Data records

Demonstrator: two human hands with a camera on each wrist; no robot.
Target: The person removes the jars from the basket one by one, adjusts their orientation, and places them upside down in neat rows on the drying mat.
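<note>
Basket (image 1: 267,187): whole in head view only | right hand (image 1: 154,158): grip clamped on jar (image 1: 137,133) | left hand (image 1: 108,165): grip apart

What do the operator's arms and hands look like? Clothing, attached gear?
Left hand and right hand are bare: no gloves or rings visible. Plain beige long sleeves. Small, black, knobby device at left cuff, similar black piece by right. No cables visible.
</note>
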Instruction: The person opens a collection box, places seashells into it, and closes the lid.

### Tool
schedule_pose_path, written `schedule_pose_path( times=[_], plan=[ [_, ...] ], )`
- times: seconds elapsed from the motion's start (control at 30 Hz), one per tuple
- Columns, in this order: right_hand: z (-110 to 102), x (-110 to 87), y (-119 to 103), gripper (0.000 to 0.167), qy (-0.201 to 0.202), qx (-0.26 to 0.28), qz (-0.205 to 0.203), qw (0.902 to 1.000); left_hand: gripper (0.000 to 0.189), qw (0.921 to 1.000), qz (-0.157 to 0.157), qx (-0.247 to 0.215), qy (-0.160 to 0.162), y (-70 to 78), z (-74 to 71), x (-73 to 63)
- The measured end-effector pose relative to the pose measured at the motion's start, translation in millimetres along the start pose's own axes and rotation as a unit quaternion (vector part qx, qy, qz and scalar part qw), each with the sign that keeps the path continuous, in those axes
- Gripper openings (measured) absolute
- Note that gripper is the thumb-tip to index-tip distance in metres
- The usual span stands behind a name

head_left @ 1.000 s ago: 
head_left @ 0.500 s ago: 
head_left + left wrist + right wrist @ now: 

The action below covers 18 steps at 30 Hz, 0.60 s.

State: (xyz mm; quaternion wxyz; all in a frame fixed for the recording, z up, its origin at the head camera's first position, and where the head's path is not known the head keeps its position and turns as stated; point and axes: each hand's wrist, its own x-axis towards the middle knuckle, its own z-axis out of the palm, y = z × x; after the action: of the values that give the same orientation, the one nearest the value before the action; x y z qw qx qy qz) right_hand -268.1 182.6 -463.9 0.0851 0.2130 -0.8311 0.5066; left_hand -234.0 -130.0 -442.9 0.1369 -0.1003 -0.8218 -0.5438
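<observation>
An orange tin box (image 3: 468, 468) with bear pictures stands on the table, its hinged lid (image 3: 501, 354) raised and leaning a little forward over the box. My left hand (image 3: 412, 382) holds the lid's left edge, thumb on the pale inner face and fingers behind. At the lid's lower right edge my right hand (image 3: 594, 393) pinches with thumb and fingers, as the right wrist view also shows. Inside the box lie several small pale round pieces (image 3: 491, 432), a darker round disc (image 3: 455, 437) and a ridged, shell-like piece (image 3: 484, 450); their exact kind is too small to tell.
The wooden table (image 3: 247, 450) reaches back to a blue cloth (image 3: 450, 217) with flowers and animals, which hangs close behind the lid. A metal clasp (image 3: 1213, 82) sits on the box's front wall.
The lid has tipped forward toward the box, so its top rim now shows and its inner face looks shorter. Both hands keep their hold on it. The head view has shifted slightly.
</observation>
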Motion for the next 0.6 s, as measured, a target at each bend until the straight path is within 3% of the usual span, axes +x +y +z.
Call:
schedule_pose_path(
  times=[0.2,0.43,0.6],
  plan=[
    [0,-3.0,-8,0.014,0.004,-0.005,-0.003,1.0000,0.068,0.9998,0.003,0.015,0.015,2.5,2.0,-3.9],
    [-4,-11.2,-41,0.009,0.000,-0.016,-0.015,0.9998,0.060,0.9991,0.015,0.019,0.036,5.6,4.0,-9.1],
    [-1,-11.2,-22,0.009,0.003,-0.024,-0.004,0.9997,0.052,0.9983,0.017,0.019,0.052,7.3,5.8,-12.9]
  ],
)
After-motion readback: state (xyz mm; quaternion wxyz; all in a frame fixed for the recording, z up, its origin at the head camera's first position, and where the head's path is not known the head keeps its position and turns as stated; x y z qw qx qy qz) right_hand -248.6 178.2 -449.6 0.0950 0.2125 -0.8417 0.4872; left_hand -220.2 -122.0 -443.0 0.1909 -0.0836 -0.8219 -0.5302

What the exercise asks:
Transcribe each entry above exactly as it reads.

Solution below:
Demonstrator: two human hands with a camera on each wrist; no robot.
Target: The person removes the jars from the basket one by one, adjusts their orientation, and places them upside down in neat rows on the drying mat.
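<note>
Basket (image 1: 267,187): whole in head view only | right hand (image 1: 154,158): grip clamped on jar (image 1: 137,133) | left hand (image 1: 108,165): grip apart

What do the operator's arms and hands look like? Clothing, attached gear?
Left hand and right hand are bare: no gloves or rings visible. Plain beige long sleeves. Small, black, knobby device at left cuff, similar black piece by right. No cables visible.
</note>
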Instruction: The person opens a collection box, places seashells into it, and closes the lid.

### Tool
schedule_pose_path, written `schedule_pose_path( times=[_], plan=[ [_, ...] ], )`
- times: seconds elapsed from the motion's start (control at 30 Hz), one per tuple
- Columns, in this order: right_hand: z (-110 to 102), x (-110 to 87), y (-119 to 103), gripper (0.000 to 0.167), qy (-0.201 to 0.202), qx (-0.26 to 0.28), qz (-0.205 to 0.203), qw (0.902 to 1.000); left_hand: gripper (0.000 to 0.189), qw (0.921 to 1.000), qz (-0.157 to 0.157), qx (-0.247 to 0.215), qy (-0.160 to 0.162), y (-70 to 78), z (-74 to 71), x (-73 to 63)
- The measured end-effector pose relative to the pose measured at the motion's start, translation in millimetres along the start pose's own axes and rotation as a unit quaternion (vector part qx, qy, qz and scalar part qw), each with the sign that keeps the path continuous, in those axes
- Gripper openings (measured) absolute
- Note that gripper is the thumb-tip to index-tip distance in metres
- The usual span stands behind a name

head_left @ 1.000 s ago: 
head_left @ 0.500 s ago: 
head_left + left wrist + right wrist @ now: 

The action below covers 18 steps at 30 Hz, 0.60 s.

State: (xyz mm; quaternion wxyz; all in a frame fixed for the recording, z up, its origin at the head camera's first position, and where the head's path is not known the head keeps its position and turns as stated; point and axes: each hand's wrist, its own x-axis towards the middle knuckle, its own z-axis out of the palm, y = z × x; after the action: of the values that give the same orientation, the one nearest the value before the action; x y z qw qx qy qz) right_hand -268.1 182.6 -463.9 0.0851 0.2130 -0.8311 0.5066; left_hand -234.0 -130.0 -442.9 0.1369 -0.1003 -0.8218 -0.5438
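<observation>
An orange tin box (image 3: 468, 468) with bear pictures stands on the table, its hinged lid (image 3: 501, 354) raised and leaning a little forward over the box. My left hand (image 3: 412, 382) holds the lid's left edge, thumb on the pale inner face and fingers behind. At the lid's lower right edge my right hand (image 3: 594, 393) pinches with thumb and fingers, as the right wrist view also shows. Inside the box lie several small pale round pieces (image 3: 491, 432), a darker round disc (image 3: 455, 437) and a ridged, shell-like piece (image 3: 484, 450); their exact kind is too small to tell.
The wooden table (image 3: 247, 450) reaches back to a blue cloth (image 3: 450, 217) with flowers and animals, which hangs close behind the lid. A metal clasp (image 3: 1213, 82) sits on the box's front wall.
The lid has tipped forward toward the box, so its top rim now shows and its inner face looks shorter. Both hands keep their hold on it. The head view has shifted slightly.
</observation>
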Motion for the next 0.6 s, as measured, a target at each bend until the straight path is within 3% of the usual span, axes +x +y +z.
Call:
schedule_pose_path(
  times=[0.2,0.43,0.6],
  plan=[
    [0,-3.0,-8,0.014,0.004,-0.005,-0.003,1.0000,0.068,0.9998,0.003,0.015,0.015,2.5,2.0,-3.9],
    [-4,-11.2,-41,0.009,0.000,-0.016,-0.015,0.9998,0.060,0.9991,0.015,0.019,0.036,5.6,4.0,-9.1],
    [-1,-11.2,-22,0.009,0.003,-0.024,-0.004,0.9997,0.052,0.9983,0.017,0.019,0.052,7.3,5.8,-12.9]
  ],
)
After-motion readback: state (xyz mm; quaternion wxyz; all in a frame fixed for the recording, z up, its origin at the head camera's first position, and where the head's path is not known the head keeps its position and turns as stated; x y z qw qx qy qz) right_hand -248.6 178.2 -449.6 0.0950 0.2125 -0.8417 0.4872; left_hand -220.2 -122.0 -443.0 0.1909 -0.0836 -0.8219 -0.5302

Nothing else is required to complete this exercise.